§ **What you will do**: Set down the material exactly, keeping every line whole.
»»
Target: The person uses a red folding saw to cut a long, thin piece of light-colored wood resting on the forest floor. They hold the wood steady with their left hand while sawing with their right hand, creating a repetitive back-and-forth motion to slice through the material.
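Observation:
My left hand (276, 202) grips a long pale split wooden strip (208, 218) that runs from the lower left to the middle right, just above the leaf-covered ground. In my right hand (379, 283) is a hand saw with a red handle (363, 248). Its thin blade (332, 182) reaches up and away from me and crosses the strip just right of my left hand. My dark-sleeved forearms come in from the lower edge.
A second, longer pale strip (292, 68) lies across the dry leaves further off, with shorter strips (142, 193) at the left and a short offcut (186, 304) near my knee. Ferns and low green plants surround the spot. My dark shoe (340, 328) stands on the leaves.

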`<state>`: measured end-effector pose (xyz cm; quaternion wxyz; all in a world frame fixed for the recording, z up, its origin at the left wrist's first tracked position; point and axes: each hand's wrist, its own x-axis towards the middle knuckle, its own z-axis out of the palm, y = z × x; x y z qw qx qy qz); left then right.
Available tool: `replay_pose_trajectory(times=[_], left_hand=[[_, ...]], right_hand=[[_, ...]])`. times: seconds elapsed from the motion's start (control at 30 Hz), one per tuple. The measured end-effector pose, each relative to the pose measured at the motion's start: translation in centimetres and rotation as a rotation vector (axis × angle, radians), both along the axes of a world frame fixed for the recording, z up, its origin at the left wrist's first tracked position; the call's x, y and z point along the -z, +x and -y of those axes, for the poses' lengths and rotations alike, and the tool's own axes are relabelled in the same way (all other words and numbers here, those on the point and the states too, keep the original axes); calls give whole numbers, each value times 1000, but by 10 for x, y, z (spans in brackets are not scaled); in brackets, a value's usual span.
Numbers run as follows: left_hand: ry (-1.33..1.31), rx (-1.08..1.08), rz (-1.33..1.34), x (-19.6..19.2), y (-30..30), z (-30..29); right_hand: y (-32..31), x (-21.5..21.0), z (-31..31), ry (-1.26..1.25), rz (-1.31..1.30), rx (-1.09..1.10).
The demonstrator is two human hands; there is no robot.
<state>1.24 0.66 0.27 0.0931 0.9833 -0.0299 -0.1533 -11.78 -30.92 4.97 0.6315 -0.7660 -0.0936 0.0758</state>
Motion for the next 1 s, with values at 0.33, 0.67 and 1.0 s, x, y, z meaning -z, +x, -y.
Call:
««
§ **Response to the exercise**:
Target: The person uses a red folding saw to cut a long, thin piece of light-colored wood resting on the forest floor. They hold the wood steady with their left hand while sawing with their right hand, creating a repetitive back-and-forth motion to slice through the material.
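Observation:
My left hand (276, 202) grips a long pale split wooden strip (208, 218) that runs from the lower left to the middle right, just above the leaf-covered ground. In my right hand (379, 283) is a hand saw with a red handle (363, 248). Its thin blade (332, 182) reaches up and away from me and crosses the strip just right of my left hand. My dark-sleeved forearms come in from the lower edge.
A second, longer pale strip (292, 68) lies across the dry leaves further off, with shorter strips (142, 193) at the left and a short offcut (186, 304) near my knee. Ferns and low green plants surround the spot. My dark shoe (340, 328) stands on the leaves.
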
`<state>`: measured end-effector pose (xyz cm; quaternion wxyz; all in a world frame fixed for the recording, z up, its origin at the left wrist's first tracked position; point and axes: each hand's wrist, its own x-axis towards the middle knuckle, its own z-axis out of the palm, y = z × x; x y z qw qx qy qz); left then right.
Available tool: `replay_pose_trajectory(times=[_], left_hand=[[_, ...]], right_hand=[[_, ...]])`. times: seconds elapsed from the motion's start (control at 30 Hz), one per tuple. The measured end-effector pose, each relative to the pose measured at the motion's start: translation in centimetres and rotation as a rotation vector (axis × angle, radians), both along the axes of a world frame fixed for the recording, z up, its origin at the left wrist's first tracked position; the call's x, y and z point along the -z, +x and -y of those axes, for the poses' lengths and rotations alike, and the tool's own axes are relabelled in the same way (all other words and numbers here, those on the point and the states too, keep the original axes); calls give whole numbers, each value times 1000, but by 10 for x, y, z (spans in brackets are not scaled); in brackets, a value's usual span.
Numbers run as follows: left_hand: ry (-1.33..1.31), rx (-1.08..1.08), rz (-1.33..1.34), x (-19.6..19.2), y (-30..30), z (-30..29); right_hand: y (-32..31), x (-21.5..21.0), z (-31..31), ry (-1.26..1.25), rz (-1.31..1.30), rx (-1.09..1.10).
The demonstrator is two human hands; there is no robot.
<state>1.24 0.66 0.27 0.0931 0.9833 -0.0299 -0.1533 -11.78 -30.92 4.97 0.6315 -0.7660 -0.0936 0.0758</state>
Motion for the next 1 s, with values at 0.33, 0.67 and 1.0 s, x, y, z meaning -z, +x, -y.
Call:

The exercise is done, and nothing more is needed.